In the Team Performance section, the different types of teams are discussed: Tactical Teams, Problem Solving Teams and Creative Teams. The requirements for each team are delineated. For example, for tactical teams (e.g. Airline crew or a surgery team), having worked together for extensive times in the past is a key indicator of how successful the team is. In contrast, for creative teams, lots of independence and suspension of judgment is required. This framework of describing teams in terms of its purpose is very useful. Different types of trust is discussed as well. The exercise for this section is the creating of a team document that makes one think through different aspects required for a successful team.


In each lecture, Prof. Thompson picks one particular sub topic (e.g. Decision Making as described above). She starts by describing what it means, describes different aspects of the topics, describes pitfalls or things to watch out for and then ends each lecture with a set of 4-5 actions one can take to become better at that topic. The assignments are very well structured with a clear rubric on what is expected. The assignments are evaluated by peer grading. I learned a lot by reviewing assignments of fellow students as several of them clearly have management experience in different industries.

I came to increasingly appreciate the depth of Prof. Leigh Thompson’s knowledge as well as her ability to lend detail to these topics, base her lecturers on research and give actions 

In the three weeks I was in the course, I came to increasingly appreciate the depth of Prof. Leigh Thompson’s knowledge as well as her ability to lend detail to these topics, base her lecturers on research and give actions. Lots of studying and experience is required to distill each topic in to lectures that range between 5-10 minutes.

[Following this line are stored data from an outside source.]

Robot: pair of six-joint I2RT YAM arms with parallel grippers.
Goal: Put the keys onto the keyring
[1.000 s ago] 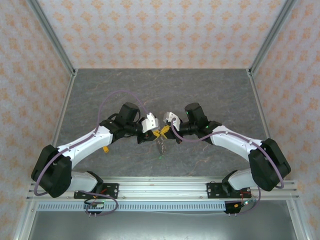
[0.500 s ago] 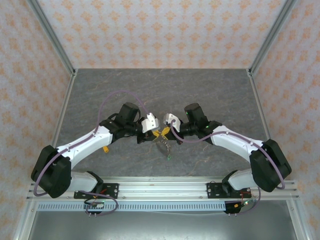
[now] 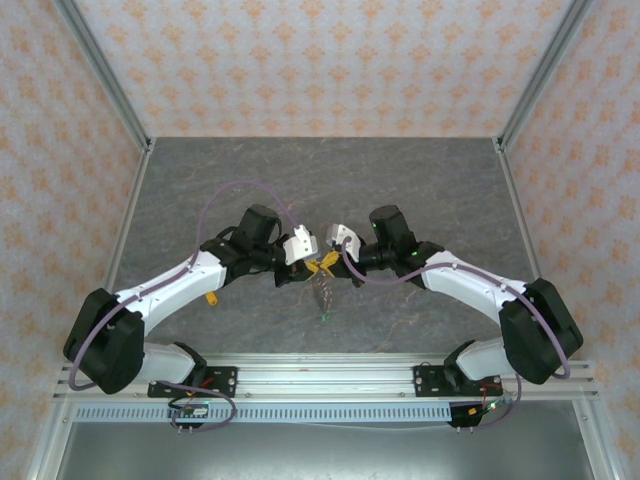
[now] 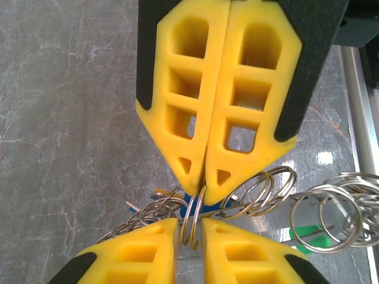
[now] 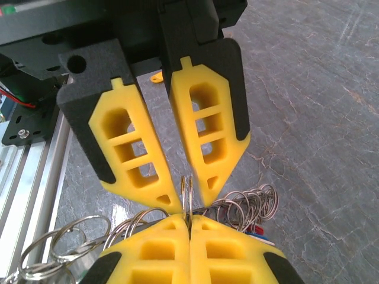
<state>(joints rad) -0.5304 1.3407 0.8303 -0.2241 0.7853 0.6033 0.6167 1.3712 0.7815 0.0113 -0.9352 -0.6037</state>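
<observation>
Over the table's middle my two grippers meet tip to tip, the left gripper (image 3: 311, 266) (image 4: 189, 229) and the right gripper (image 3: 331, 262) (image 5: 188, 218). Both pinch the same silvery split ring of the keyring (image 4: 190, 216) (image 5: 187, 188); the right jaws are pressed tight on it, while the left jaws sit narrowly around its two coils. A chain of more wire rings (image 4: 266, 189) (image 5: 249, 204) hangs below. On it are a blue key (image 4: 192, 208), a green key (image 3: 326, 318) (image 4: 311, 239) and red and blue key heads (image 5: 260, 232). A yellow-orange key (image 3: 211, 298) (image 5: 157, 77) lies loose on the table.
The grey marbled table (image 3: 320, 180) is walled by patterned panels and metal posts (image 3: 105, 70). An aluminium rail (image 3: 320, 372) (image 4: 361, 118) (image 5: 29, 177) with the arm bases runs along the near edge.
The hanging chain with the green key swung right and has swung back toward the left. Both arms and their grips look unchanged.
</observation>
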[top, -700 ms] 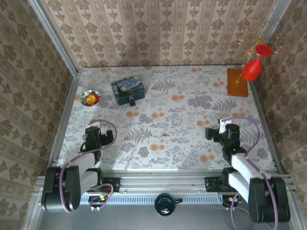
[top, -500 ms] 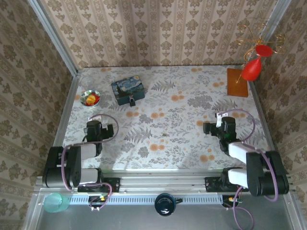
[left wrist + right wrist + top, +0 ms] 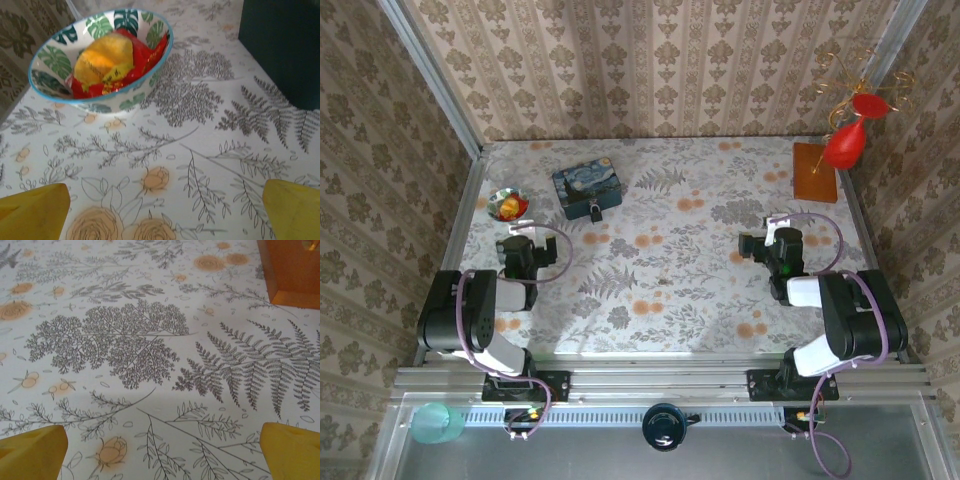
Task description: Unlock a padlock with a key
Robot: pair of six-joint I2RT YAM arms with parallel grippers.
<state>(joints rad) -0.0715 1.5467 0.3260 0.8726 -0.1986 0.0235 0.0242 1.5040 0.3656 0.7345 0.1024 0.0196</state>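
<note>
The tiny dark padlock (image 3: pixel 594 211) lies just in front of the blue tin (image 3: pixel 588 186) at the back left of the table. A tiny speck mid-table seems to be the key (image 3: pixel 666 283); it is too small to make out. My left gripper (image 3: pixel 520 238) hovers low near the left side, a little short of the small bowl, and is open with nothing in it. Its yellow fingertips (image 3: pixel 35 212) stand wide apart in the left wrist view. My right gripper (image 3: pixel 770 236) is open over the bare cloth on the right, with its fingertips (image 3: pixel 292 450) far apart.
A small bowl (image 3: pixel 100 60) with red and yellow wrappers sits close ahead of my left gripper, and the tin's dark side (image 3: pixel 280 50) is to its right. An orange board (image 3: pixel 815 171) and a red ornament (image 3: pixel 847 140) stand at the back right. Patterned walls enclose the table.
Both grippers have moved away from the near edge toward the far side as the arms folded up. Both stay open, and nothing on the table has moved.
</note>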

I consider these lectures more as a handbook that one will refer to through the course of one’s career as opposed to a three week stint of going through a course. Ann Langan, one of the teaching staff, was very responsive to questions and the discussion boards were very interesting.


Research has shown that individuals are more creative than teams 

In summary, this was a very well organized and thought out course on a topic that is a bit nebulous. I learned a few key concepts and plan to continue the learning through other modules of this specialization. As a last thought, I will leave you with one key takeaway that surprised me – research has shown that individuals are more creative than teams and Prof. Thompson does give actions to improve creativity of teams.